*The data*
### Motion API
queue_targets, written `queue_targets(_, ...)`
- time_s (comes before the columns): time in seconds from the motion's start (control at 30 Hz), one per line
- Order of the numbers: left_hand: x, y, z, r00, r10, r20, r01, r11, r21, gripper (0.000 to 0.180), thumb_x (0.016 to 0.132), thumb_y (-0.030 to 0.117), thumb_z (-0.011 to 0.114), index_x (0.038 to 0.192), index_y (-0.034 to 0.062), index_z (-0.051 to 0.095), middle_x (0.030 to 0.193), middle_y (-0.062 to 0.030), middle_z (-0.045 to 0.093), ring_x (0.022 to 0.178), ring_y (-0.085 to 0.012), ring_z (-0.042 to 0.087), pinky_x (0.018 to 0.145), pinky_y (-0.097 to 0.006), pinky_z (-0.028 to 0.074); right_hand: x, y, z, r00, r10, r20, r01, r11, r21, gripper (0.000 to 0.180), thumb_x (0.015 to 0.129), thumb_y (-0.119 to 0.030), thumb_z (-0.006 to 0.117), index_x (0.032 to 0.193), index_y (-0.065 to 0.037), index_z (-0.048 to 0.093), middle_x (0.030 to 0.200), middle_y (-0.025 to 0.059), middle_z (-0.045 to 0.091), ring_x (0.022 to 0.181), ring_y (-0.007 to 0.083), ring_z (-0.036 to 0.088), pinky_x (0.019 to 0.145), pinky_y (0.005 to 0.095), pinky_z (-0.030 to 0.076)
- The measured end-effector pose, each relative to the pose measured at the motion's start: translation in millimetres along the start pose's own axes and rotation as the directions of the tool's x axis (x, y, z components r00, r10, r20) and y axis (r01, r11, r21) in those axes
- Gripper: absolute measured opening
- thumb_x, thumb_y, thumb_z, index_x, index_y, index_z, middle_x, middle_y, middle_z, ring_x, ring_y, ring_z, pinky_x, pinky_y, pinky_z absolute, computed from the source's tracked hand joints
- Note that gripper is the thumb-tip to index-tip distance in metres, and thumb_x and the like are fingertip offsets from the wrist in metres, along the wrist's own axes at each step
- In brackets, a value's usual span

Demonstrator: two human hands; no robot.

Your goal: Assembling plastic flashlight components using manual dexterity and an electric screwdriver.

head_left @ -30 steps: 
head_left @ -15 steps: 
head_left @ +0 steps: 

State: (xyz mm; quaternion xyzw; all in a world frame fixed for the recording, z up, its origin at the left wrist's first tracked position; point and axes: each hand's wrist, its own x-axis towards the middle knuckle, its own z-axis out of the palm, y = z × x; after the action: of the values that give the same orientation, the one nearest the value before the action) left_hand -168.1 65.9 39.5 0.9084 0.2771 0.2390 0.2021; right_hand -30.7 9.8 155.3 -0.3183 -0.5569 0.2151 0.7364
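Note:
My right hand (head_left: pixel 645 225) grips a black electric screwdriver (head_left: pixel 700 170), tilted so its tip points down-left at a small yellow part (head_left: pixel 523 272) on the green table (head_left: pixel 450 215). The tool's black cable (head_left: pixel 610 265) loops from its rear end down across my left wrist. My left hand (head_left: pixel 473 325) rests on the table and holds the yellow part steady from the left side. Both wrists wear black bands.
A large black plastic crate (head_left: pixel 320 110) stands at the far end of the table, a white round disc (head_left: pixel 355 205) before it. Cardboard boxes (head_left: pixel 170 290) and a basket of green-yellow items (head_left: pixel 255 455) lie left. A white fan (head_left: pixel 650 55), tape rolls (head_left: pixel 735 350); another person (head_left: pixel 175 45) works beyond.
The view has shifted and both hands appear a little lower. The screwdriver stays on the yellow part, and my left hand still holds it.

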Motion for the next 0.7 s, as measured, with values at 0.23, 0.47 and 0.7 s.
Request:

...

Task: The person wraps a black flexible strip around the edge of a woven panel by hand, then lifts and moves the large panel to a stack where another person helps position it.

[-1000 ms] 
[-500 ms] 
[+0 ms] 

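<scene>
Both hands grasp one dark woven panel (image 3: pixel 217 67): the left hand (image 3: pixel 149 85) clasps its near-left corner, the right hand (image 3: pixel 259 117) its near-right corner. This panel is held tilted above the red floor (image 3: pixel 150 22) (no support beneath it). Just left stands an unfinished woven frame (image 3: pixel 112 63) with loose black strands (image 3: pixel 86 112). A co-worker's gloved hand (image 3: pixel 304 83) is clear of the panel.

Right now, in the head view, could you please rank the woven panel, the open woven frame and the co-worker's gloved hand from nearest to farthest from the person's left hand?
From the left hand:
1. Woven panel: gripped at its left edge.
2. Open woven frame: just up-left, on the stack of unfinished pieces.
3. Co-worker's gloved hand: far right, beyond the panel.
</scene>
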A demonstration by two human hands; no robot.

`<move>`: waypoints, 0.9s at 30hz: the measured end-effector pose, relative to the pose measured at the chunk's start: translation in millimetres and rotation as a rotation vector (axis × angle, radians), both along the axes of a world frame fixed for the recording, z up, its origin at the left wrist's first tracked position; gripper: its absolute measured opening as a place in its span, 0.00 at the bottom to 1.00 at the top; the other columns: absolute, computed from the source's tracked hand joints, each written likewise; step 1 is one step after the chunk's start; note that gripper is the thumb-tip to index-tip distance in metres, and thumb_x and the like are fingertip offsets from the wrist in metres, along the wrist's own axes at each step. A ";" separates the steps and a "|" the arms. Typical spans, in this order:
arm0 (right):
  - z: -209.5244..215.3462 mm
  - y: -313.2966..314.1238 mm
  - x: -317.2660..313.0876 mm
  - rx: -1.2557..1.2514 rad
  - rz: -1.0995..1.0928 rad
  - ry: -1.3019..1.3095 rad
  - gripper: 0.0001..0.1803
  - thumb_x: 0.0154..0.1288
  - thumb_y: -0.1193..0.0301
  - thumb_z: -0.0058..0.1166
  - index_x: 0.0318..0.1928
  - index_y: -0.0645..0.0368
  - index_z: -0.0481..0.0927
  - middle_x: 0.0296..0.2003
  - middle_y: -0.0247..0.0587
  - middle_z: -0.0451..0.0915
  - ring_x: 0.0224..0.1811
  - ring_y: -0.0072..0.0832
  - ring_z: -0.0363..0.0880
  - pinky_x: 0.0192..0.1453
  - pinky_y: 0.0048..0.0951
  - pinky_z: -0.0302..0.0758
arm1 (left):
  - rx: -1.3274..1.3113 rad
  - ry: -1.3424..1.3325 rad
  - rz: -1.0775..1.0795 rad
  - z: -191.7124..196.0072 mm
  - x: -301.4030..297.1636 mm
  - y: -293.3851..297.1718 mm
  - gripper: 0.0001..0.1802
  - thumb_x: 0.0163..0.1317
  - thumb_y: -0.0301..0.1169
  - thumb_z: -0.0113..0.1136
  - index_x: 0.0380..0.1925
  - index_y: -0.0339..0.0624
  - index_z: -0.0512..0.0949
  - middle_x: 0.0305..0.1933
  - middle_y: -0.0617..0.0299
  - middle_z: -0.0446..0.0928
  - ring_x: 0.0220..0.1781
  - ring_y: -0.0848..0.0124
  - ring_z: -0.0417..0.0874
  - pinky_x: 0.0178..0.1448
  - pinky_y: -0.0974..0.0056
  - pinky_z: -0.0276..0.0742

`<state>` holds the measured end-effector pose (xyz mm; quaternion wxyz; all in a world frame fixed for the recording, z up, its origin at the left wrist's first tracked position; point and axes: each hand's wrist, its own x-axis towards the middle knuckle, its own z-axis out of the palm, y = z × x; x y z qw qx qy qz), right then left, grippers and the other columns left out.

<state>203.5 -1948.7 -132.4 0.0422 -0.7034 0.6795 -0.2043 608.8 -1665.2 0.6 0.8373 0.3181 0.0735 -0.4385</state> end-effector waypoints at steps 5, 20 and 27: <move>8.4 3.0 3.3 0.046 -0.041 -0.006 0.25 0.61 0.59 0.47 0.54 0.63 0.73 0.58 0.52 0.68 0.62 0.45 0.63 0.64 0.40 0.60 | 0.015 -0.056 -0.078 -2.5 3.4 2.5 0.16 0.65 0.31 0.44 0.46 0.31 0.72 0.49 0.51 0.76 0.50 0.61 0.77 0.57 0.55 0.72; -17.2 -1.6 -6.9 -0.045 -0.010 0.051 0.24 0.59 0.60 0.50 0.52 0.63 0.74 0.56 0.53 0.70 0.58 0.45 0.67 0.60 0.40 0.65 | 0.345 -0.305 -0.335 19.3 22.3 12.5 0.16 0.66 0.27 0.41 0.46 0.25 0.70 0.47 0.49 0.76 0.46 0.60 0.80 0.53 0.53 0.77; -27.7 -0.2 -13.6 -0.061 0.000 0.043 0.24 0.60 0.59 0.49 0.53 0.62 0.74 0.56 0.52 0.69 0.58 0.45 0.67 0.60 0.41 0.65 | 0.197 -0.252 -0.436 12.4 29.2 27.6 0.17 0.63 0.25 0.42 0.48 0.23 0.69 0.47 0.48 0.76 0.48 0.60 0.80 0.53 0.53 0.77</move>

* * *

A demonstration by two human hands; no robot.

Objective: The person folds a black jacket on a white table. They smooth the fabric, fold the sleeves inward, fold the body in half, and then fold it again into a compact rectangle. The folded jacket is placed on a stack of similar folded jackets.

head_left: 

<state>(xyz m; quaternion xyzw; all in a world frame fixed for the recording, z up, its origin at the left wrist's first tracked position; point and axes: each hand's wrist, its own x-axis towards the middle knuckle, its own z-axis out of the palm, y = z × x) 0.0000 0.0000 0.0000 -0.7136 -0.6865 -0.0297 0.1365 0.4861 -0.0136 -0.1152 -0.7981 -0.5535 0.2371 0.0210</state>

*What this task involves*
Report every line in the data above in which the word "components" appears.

*Result of the task*
- The measured end-effector pose, each relative to the pose measured at the motion's start: translation in millimetres along the start pose's own axes and rotation as the directions of the tool's x axis (x, y, z components r00, r10, r20) and y axis (r01, r11, r21) in those axes
Your goal: Assembling plastic flashlight components using manual dexterity and an electric screwdriver.

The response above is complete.